Prix des médicaments : divisions entre les syndicats de pharmaciens

La manifestation du 9 septembre dernier à Rabat divise la profession pharmaceutique. Trois organisations syndicales représentatives se démarquent de l'action menée par la Confédération des syndicats, qu'elles accusent de désinformation et de faible représentativité avec seulement 160 pharmaciens mobilisés sur 14 000 professionnels.

Par

Le décret sur la fixation des prix des médicaments continue de provoquer des remous dans le secteur pharmaceutique. Trois organisations représentatives des pharmaciens d’officine : la Fédération nationale des syndicats des pharmaciens du Maroc, le Syndicat national des pharmaciens du Maroc et l’Union nationale des pharmaciens du Maroc, ont pris leurs distances avec la manifestation organisée le 9 septembre à Rabat par la Confédération des syndicats des pharmaciens du Maroc.

Dans un communiqué conjoint, relayé par le journal Al3Omk, ces trois organisations affirment que leurs récentes réunions avec le ministère de la Santé vont dans “une direction positive” et qu’elles y ont constaté “une volonté sérieuse” de la tutelle pour appliquer les résultats du dialogue à travers des mécanismes juridiques et techniques destinés à réformer et développer la profession.

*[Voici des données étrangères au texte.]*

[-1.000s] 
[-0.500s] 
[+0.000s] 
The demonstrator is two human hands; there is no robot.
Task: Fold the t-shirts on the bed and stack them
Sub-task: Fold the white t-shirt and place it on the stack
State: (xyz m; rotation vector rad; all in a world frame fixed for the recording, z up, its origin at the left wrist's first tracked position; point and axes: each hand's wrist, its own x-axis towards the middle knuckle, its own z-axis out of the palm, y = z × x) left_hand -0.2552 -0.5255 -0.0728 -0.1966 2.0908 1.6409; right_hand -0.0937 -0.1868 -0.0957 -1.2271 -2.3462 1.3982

160 pharmaciens sur 14.000 ont participé à la mobilisation

Elles qualifient par ailleurs les pharmaciens ayant participé à la manifestation de “minorité” et dénoncent les “contre-vérités et mensonges” diffusés par une organisation syndicale qui “ne représente qu’une petite minorité” des professionnels. Selon elles, la Confédération “ne regroupe que 3 syndicats sur un total de 67 à l’échelle nationale” et son dernier rassemblement n’a réuni “qu’environ 160 pharmaciens sur 14.000”, un chiffre jugé révélateur de sa faible représentativité.

En face, la Confédération accuse le ministère de céder aux “lobbys des laboratoires pharmaceutiques” au lieu de répondre à la demande de baisse des prix jugés excessifs, avertissant que le nouveau décret “menace la stabilité du secteur” et pourrait entraîner des milliers d’officines dans une crise grave. Les protestataires ont par ailleurs dénoncé les politiques du ministère et son manque de respect des engagements, l’accusant d’“adopter des politiques médicamenteuses de manière unilatérale, susceptibles de menacer la stabilité des pharmaciens”.

Tandis que la Confédération intensifie ses actions pour défendre ce qu’elle appelle “les intérêts des pharmaciens marginalisés”, les trois autres syndicats persistent dans l’option du dialogue institutionnel avec le ministère, soulignant que “la désinformation médiatique et une contestation limitée ne changeront pas la réalité de la représentativité effective des professionnels du secteur”.